▶ [WHAT THE TASK ASKS] Bring together every line in the data that includes "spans".
━━━ INPUT MATERIAL ━━━
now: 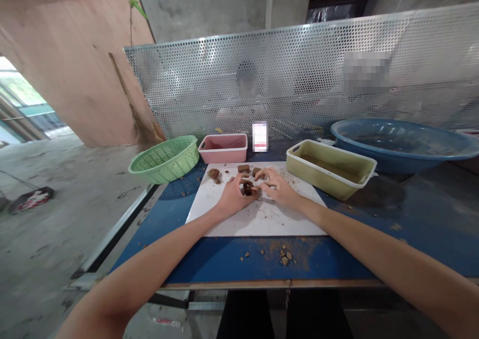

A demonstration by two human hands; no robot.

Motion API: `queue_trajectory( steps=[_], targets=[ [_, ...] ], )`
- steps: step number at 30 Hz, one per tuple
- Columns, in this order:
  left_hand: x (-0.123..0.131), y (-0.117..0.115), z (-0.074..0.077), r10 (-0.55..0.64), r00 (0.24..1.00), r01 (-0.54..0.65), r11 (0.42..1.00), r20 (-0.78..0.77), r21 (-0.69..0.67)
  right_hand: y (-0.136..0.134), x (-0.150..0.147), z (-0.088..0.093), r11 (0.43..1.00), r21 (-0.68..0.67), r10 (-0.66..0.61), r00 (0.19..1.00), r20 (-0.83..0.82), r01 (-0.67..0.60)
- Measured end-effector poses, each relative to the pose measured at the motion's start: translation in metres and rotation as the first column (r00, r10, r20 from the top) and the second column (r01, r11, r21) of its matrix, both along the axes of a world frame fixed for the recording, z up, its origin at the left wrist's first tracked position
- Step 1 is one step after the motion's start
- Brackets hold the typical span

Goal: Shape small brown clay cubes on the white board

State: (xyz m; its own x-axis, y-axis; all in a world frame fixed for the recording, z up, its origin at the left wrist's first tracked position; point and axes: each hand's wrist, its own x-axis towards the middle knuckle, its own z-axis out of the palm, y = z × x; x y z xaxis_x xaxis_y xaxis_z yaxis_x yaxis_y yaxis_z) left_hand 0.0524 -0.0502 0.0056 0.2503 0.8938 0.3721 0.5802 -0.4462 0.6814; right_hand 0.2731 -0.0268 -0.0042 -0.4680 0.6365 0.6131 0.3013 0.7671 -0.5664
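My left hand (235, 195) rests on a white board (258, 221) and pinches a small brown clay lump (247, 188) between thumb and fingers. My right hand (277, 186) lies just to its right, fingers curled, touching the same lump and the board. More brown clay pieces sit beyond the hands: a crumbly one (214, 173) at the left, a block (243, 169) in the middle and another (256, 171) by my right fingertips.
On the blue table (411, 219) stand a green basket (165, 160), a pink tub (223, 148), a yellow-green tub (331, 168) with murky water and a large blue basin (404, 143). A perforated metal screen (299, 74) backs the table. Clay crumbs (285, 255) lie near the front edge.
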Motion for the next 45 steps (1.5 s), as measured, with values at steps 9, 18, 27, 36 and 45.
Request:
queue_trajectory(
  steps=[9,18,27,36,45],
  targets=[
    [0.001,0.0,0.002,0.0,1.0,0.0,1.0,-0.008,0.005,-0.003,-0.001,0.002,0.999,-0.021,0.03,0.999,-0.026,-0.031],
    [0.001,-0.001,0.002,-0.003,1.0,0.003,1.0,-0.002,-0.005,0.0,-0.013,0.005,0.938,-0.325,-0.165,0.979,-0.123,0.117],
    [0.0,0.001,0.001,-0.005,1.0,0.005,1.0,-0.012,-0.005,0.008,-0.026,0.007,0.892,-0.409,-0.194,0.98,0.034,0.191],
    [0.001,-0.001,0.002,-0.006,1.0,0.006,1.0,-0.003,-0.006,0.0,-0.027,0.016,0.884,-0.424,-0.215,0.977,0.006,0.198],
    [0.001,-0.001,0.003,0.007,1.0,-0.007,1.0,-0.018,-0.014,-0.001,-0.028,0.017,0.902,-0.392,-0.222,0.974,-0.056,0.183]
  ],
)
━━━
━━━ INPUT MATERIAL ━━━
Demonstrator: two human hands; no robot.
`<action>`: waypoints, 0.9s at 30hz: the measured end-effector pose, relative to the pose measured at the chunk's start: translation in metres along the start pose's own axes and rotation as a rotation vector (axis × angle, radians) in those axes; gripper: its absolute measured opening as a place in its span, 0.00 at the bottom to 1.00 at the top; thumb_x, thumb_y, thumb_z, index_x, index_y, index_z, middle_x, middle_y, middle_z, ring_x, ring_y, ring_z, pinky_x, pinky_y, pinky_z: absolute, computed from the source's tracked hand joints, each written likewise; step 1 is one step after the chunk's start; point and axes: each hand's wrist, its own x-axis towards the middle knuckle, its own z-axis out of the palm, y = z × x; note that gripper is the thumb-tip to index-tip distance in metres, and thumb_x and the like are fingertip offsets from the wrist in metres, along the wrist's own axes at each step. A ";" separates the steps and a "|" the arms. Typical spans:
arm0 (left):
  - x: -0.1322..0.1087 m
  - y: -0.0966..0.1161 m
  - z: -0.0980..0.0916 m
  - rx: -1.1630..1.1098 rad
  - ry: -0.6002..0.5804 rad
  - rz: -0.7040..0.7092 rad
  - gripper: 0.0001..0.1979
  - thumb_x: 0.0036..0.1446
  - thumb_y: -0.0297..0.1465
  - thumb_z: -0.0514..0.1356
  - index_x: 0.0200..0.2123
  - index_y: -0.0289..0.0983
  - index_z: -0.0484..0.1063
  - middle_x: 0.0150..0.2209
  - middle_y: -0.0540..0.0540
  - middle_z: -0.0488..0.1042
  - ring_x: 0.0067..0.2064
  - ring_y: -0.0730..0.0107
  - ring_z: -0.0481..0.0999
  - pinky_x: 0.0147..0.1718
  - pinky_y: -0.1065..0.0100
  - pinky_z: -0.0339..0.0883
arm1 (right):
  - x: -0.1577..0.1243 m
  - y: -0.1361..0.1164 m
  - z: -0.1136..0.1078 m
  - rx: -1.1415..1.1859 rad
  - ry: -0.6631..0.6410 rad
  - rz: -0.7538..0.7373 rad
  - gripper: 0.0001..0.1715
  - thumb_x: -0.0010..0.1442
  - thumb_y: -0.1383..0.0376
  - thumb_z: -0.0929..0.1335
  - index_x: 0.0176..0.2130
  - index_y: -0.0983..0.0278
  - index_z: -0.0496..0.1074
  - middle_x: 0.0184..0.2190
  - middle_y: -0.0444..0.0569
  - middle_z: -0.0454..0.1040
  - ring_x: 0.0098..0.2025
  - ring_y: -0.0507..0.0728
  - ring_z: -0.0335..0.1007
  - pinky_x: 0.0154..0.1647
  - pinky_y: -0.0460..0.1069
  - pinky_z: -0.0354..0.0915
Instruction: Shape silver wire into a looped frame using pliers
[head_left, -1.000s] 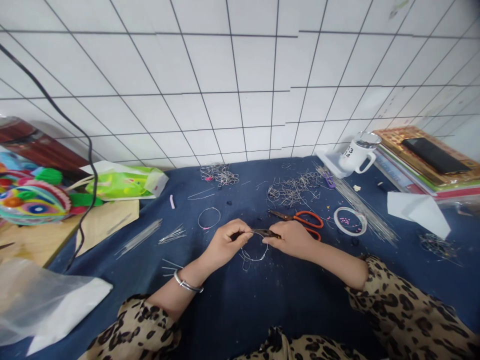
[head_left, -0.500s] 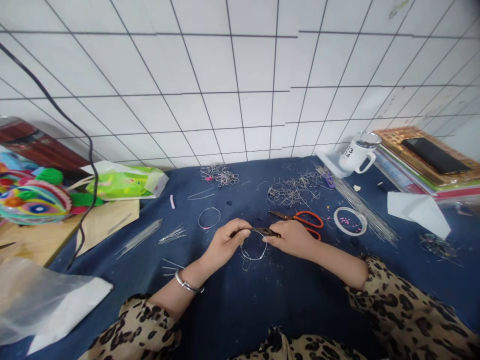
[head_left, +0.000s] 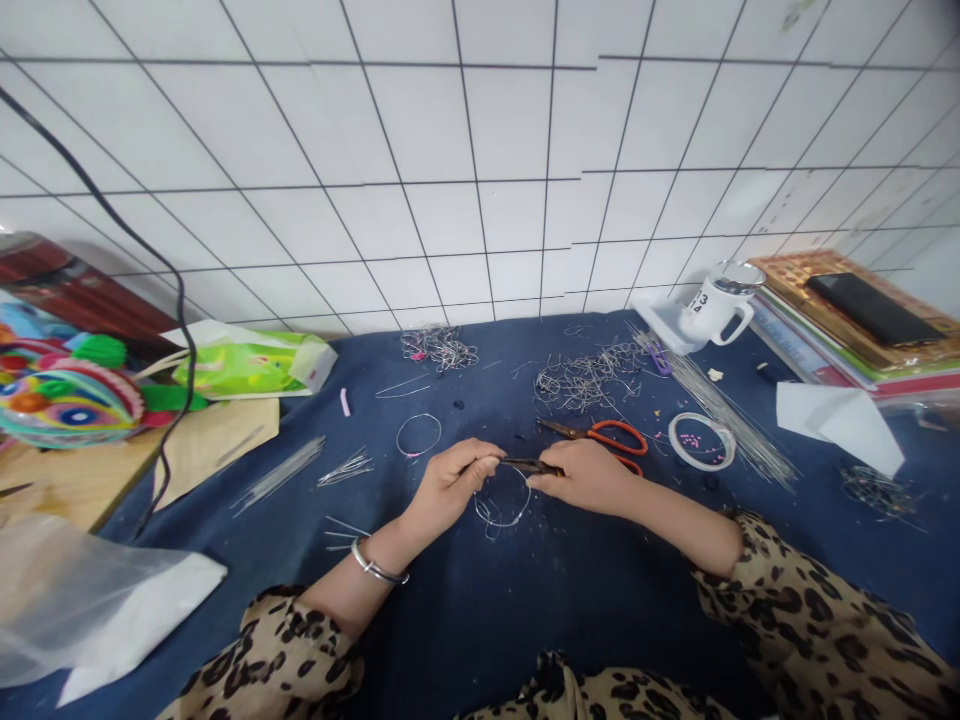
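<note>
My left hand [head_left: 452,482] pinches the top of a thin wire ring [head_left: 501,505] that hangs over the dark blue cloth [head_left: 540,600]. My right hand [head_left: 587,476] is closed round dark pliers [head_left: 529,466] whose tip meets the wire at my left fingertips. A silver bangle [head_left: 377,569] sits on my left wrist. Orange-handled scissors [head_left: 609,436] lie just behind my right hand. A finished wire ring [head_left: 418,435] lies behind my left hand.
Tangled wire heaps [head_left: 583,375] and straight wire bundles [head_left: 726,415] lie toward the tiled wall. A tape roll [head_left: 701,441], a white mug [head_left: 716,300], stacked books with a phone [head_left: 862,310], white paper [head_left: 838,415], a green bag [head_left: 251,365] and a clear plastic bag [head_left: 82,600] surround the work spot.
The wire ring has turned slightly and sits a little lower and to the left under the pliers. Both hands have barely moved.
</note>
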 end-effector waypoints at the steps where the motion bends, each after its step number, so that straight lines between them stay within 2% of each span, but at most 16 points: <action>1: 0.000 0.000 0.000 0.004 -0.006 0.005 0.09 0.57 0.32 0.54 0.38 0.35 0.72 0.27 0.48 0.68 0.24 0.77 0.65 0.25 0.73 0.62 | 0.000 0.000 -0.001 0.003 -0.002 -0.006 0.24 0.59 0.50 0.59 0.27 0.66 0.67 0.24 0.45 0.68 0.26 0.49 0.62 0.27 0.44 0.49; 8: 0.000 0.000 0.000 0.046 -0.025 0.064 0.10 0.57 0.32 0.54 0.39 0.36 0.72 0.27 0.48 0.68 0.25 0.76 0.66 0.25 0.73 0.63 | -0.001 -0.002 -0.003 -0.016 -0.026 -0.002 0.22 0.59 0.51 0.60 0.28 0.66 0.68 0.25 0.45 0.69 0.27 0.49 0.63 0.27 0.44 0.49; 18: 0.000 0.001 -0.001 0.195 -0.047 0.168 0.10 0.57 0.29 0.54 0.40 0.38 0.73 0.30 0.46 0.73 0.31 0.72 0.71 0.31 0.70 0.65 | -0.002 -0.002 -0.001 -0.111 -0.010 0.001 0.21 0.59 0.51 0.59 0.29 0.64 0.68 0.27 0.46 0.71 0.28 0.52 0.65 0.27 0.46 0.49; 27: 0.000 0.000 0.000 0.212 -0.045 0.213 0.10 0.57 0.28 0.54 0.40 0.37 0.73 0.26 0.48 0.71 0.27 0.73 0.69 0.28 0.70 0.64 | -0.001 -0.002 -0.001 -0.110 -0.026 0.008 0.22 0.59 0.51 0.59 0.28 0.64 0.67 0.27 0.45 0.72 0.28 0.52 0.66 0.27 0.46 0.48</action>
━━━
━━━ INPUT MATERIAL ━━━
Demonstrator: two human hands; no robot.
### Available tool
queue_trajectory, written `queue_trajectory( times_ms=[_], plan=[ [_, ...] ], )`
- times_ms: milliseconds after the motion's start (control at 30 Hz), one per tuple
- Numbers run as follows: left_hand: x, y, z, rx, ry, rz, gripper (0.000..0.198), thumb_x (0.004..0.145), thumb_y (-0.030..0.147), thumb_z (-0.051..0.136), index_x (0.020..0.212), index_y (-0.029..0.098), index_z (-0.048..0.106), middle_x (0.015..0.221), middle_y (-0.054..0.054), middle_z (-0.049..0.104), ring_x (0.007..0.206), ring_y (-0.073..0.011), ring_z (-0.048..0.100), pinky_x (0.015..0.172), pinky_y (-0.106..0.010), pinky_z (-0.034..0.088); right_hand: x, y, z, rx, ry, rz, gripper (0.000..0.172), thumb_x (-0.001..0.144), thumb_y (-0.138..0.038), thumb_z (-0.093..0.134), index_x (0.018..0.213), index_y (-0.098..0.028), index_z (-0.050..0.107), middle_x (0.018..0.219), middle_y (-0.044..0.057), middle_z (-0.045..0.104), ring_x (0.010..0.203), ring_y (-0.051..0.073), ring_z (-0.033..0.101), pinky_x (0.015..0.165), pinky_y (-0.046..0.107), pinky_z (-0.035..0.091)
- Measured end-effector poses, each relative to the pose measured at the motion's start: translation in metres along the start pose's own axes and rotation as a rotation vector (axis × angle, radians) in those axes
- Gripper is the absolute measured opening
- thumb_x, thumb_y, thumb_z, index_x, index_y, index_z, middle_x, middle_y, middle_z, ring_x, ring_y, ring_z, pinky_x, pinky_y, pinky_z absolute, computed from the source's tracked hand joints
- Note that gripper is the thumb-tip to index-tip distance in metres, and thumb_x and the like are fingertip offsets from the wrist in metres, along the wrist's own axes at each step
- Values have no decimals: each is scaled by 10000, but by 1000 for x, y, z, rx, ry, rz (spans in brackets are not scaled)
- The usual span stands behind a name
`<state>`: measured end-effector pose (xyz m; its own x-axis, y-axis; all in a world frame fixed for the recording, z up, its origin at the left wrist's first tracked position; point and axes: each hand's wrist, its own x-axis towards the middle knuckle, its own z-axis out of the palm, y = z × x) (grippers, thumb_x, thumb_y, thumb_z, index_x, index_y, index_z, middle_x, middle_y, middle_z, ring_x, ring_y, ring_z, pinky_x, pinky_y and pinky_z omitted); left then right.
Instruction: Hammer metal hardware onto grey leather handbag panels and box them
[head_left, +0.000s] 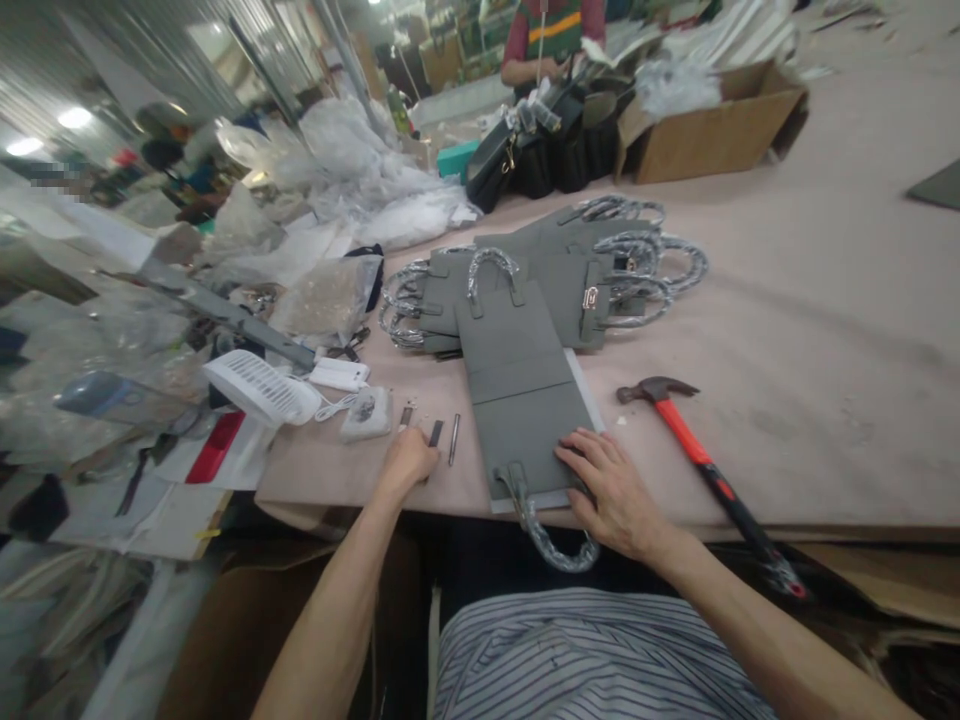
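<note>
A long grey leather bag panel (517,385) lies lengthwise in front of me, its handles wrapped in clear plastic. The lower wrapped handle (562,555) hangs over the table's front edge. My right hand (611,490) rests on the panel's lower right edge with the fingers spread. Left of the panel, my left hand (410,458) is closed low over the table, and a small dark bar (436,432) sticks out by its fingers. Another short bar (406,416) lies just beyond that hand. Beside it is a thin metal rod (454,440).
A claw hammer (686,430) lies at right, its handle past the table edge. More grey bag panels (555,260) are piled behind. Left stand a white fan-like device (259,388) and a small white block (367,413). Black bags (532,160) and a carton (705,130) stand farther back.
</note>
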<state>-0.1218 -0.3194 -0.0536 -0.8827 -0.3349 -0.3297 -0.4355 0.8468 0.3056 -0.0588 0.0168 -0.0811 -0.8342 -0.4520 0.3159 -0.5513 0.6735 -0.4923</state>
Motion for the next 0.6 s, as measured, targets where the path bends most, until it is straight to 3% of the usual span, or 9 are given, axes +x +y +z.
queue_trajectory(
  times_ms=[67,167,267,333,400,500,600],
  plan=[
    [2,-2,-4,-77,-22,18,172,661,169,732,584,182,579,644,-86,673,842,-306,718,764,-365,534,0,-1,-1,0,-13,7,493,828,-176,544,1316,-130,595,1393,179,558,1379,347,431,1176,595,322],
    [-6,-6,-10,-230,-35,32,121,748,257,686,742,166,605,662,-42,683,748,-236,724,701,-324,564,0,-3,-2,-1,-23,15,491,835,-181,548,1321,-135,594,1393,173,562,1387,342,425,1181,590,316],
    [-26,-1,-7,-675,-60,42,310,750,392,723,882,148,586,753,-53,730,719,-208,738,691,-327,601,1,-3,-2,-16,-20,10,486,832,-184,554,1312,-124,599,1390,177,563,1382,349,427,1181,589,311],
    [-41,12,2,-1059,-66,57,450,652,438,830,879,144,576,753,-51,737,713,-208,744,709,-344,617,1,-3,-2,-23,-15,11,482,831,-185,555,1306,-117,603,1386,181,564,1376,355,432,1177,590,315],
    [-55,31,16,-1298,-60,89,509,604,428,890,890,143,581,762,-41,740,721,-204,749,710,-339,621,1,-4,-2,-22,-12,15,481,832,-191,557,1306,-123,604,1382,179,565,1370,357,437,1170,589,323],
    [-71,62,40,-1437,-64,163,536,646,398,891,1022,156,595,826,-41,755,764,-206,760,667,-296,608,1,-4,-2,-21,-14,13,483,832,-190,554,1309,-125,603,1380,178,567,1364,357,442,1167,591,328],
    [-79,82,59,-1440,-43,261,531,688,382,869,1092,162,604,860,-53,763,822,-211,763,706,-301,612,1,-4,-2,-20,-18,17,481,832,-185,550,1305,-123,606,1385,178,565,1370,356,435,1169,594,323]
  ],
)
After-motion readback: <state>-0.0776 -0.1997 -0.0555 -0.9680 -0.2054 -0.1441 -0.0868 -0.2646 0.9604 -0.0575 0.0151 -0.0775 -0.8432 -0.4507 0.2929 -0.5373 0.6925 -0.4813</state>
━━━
▶ [TASK OUTPUT]
`<action>`: waypoints, 0.9s at 30hz: the measured end-effector pose, relative to the pose measured at the chunk's start: translation in metres along the start pose's own axes and rotation as a rotation vector (axis × angle, radians) in those axes; gripper: its absolute measured opening as a place in its span, 0.00 at the bottom to 1.00 at the top; thumb_x, thumb_y, thumb_z, index_x, index_y, index_z, middle_x, middle_y, middle_z, ring_x, ring_y, ring_z, pinky_x, pinky_y, pinky_z: absolute, computed from the source's tracked hand joints, each written likewise; step 1 is one step after the chunk's start; point and axes: each hand's wrist, its own x-axis towards the middle knuckle, its own z-axis out of the palm, y = z × x; note that gripper is the thumb-tip to index-tip distance in metres, and thumb_x and the like are fingertip offsets from the wrist in metres, along the wrist's own axes at each step. A ";" separates the steps and a "|" the arms. Typical spans:
- Values have no decimals: each is scaled by 10000, but by 1000 for x, y, z, rx, ry, rz (spans in brackets are not scaled)

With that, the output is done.